A Scottish Catholic priest who wrote a book about homosexual influence in the clergy has been suspended from ministry, and in response his parishioners boycotted a Mass celebrated by the …
The article is so brief… does anyone know anything more about this?
What I would like others who are more knowledgeable than myself to comment on is the following:
Bishop Toal had announced that Father Despard was removed because he is the defendant in a canonical trial, in which he is accused of wrongful accusations against another priest.
Is this normal?
From ‘related links’ at the bottom of the story:
Now another priest of the Motherwell diocese, Father Robert Kane, has announced plans to take legal action against Father Despard. Although his name is not mentioned in the book, Father Kane believes that several passages refer to him, and insists that they wrongfully charge him with misconduct.
Angry scenes broke out among the congregation on Saturday when Bishop Toal informed them “a penal judicial process” had been instituted against Father Despard as a result of his book, Crisis in the Priesthood.
Father Robert Kane, a priest in the Diocese of Motherwell, announced to his congregation his intention to pursue Father Matthew Despard through the courts.

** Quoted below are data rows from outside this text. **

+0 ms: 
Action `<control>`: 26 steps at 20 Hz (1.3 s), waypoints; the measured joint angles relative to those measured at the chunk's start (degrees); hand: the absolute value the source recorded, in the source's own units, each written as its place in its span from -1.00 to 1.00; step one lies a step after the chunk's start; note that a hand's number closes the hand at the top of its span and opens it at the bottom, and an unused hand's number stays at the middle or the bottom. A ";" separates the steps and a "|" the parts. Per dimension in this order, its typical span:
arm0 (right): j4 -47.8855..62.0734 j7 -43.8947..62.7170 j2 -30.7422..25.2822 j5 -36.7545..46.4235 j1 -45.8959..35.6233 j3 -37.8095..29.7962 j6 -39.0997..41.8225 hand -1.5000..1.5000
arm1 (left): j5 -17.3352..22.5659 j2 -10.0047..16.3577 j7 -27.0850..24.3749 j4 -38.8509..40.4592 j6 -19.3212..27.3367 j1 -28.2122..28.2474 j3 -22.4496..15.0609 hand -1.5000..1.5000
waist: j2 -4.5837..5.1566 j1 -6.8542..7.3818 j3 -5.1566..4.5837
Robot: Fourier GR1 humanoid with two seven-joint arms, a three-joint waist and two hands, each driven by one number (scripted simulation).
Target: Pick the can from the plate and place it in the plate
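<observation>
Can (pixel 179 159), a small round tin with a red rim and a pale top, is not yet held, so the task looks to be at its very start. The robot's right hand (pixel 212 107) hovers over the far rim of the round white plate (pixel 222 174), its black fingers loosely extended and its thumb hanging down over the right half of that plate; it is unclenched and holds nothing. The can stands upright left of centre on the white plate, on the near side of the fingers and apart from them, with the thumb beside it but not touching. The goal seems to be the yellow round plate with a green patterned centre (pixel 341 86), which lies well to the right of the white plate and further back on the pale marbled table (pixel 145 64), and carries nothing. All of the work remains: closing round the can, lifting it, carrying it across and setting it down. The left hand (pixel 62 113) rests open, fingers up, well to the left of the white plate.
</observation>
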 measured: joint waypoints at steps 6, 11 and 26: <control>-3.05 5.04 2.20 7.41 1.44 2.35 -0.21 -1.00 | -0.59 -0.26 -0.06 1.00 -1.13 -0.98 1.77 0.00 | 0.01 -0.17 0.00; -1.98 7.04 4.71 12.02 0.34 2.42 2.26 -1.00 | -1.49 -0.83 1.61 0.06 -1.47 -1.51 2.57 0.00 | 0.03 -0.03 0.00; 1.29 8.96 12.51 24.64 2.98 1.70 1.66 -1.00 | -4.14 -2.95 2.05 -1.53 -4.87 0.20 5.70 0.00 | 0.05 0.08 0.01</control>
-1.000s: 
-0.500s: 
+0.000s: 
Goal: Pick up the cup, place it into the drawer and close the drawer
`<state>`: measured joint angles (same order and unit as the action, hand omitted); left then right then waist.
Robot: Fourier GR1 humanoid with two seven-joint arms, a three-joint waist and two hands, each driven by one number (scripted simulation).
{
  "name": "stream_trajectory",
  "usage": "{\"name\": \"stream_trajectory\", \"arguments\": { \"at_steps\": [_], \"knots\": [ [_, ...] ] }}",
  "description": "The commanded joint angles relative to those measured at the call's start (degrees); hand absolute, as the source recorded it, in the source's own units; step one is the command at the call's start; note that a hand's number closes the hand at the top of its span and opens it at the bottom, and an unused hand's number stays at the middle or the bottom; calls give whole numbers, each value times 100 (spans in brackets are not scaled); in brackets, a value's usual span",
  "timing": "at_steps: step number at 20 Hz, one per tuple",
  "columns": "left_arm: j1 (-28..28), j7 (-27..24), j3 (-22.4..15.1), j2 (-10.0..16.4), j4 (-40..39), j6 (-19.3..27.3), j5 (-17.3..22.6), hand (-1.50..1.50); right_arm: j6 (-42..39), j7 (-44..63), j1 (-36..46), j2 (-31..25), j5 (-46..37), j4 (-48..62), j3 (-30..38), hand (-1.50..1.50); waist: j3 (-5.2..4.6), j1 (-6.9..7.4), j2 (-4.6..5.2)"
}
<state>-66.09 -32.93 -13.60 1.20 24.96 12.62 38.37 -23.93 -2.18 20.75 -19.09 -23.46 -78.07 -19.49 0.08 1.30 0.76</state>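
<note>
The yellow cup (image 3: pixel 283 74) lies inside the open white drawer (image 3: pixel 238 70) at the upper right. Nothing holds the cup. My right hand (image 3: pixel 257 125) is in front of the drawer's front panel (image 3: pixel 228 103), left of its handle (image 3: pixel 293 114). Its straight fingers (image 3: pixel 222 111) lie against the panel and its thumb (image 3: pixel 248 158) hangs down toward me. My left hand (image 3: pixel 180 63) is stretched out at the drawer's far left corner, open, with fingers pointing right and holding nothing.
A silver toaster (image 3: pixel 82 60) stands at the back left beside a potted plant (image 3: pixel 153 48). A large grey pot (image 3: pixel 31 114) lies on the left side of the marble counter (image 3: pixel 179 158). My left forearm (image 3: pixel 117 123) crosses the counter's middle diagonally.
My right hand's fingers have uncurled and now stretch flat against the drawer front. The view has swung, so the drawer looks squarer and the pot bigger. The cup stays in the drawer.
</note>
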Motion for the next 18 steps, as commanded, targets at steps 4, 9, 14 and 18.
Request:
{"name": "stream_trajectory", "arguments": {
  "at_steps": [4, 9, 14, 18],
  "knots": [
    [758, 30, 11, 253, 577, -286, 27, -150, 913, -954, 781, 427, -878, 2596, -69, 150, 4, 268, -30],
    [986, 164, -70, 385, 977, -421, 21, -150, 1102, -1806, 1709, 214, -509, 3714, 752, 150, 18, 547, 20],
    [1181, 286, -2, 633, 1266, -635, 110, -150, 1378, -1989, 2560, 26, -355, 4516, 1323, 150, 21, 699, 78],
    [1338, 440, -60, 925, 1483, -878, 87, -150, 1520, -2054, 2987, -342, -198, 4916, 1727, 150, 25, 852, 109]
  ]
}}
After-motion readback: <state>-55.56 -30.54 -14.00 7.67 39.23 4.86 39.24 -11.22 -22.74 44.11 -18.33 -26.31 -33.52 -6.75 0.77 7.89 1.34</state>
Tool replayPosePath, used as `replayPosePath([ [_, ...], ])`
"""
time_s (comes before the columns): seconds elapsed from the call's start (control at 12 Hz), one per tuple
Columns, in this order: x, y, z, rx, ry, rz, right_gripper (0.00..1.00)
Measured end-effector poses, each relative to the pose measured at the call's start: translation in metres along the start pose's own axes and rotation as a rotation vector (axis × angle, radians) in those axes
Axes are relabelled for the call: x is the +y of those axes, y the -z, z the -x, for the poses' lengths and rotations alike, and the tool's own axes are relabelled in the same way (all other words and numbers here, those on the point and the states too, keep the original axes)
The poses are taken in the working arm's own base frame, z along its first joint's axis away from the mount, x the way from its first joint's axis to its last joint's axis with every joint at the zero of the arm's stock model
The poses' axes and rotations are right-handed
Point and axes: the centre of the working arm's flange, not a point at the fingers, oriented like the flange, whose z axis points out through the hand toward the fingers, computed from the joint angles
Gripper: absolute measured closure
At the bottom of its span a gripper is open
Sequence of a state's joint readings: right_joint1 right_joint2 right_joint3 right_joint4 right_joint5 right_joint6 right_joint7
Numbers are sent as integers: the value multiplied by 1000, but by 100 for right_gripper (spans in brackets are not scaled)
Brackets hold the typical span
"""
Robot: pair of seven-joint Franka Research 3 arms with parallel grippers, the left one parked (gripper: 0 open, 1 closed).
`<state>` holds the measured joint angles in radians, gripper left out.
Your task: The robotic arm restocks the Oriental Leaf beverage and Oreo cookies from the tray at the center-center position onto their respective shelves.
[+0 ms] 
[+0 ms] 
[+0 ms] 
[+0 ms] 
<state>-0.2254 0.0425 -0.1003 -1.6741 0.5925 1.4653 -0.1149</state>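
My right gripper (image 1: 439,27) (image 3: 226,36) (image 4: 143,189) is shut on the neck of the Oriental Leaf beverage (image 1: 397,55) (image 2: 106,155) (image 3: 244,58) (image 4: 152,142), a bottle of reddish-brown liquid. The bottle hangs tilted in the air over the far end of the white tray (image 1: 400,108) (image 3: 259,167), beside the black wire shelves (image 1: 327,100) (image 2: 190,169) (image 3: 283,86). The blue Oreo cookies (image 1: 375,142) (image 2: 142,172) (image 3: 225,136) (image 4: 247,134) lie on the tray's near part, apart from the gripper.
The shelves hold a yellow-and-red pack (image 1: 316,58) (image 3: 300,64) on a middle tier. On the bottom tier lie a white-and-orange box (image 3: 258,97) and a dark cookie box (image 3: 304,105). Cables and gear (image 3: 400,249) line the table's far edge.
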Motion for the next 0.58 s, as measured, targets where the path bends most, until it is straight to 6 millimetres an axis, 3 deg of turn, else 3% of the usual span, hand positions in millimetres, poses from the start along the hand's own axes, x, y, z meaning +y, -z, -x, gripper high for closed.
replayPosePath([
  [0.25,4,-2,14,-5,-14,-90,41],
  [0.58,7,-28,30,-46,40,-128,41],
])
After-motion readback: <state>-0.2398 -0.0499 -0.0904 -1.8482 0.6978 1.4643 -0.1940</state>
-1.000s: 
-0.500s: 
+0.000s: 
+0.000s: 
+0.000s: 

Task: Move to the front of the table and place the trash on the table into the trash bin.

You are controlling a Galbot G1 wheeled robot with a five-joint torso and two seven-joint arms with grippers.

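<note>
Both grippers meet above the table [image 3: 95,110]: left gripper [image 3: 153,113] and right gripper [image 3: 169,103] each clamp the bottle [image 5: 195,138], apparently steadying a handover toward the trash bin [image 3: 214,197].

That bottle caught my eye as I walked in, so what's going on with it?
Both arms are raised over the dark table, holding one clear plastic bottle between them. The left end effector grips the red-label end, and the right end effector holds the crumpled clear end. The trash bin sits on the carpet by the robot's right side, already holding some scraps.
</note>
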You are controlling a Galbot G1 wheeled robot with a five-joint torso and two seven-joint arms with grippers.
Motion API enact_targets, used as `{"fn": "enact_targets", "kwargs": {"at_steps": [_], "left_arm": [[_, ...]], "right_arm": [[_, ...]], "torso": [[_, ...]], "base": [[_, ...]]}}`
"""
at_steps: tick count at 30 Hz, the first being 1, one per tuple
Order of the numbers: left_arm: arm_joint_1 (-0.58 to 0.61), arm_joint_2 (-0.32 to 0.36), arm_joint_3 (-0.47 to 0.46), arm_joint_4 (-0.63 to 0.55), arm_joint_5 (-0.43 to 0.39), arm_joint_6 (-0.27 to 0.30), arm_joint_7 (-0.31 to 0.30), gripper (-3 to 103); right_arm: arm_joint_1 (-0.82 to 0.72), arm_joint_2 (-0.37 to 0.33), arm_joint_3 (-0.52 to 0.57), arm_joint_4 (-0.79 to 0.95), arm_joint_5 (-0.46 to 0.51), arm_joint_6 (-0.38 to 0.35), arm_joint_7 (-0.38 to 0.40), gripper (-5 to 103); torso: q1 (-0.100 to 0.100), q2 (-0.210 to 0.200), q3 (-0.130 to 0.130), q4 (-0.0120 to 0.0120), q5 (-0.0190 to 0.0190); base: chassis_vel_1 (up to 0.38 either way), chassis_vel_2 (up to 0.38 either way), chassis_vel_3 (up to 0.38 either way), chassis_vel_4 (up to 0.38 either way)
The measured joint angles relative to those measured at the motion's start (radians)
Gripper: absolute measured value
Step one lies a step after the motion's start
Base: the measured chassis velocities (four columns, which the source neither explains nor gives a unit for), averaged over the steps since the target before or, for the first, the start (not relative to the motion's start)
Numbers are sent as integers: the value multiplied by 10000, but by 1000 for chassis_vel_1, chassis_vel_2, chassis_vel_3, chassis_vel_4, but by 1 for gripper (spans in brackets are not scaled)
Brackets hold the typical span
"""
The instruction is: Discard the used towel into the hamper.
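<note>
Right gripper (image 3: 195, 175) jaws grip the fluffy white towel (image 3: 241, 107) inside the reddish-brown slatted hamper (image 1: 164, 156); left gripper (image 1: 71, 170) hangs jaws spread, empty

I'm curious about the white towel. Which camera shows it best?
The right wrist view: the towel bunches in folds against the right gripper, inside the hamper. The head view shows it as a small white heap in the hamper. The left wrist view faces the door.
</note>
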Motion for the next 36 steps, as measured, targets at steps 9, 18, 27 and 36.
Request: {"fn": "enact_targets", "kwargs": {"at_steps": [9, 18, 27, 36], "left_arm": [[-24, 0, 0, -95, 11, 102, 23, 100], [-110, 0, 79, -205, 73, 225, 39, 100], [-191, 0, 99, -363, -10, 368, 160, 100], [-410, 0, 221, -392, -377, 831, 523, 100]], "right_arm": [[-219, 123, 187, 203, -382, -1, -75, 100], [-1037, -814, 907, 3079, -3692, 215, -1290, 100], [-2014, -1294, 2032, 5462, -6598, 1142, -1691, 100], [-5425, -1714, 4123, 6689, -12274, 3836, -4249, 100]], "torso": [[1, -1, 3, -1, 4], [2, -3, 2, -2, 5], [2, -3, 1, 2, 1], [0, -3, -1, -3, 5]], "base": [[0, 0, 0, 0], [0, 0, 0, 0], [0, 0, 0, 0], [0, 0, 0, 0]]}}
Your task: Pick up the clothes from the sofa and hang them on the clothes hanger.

While he is not named in the book, it is understood Father Kane, who serves St Teresa of Lisieux in Newarthill, believes he is referred to several times. It is understood he denies any wrongdoing.
Church sources questioned the cost of a defamation action to an individual priest and what damages could be secured from another member of the clergy.
There is also the legal difficulty of Father Kane not being mentioned, while the book is already out of circulation.
Thanks Linda Marie.
Prayers for all involved.
This is from the blog of a canon lawyer:
A priest’s removal from ministry could be effected under Canon 1722, a norm that authorizes such action against persons under certain circumstances (who knows whether those circumstances were satisfied in this case), and there is canonical provision, even preference, that ecclesiastical penalties be imposed or declared in a judicial (instead of administrative) penal process per Canons 1314 and 1341-1342.
Most canonical crimes are listed in Canons 1364-1399, and most of these canons have nothing whatever to do with the fact patterns suggested in this case. But five penal canons could be relevant in this matter.
I might mention, though, one other penal canon possibly relevant in this matter. Canon 1389 threatens with sanctions those who abuse office in the Church. Invoking, on frivolous grounds, a formal penal process against a priest might qualify as abuse of ecclesiastical office. + + +
The same topic but about US seminaries was the subject of the book Goodbye Good Men by Michael S. Rose.
What, if anything, happened to Michael Rose?
Well he isn’t a priest. He’s a Catholic journalist, and AFAIK he is still writing and lecturing.
I remember the book well. I think there was clearly a time when homosexual males could hide in the priesthood and not get questioned about not marrying. As time went on the homosexual influence in certain seminaries increased to the point that orthodox and holy young men were discouraged from entering the seminary. I think a lot of the problem is the inability to speak the truth about the predatory nature of some homosexuals. This is what created our abuse scandal, not celibacy or the lack of female “priests.” Everyone wanted to believe a fairy tale, that this was not a problem. As we see in the OP those who speak of the reality of homosexual activisim within the priesthood are often the subject of prosecution…as if pretending the problem didn’t exist will make it go away.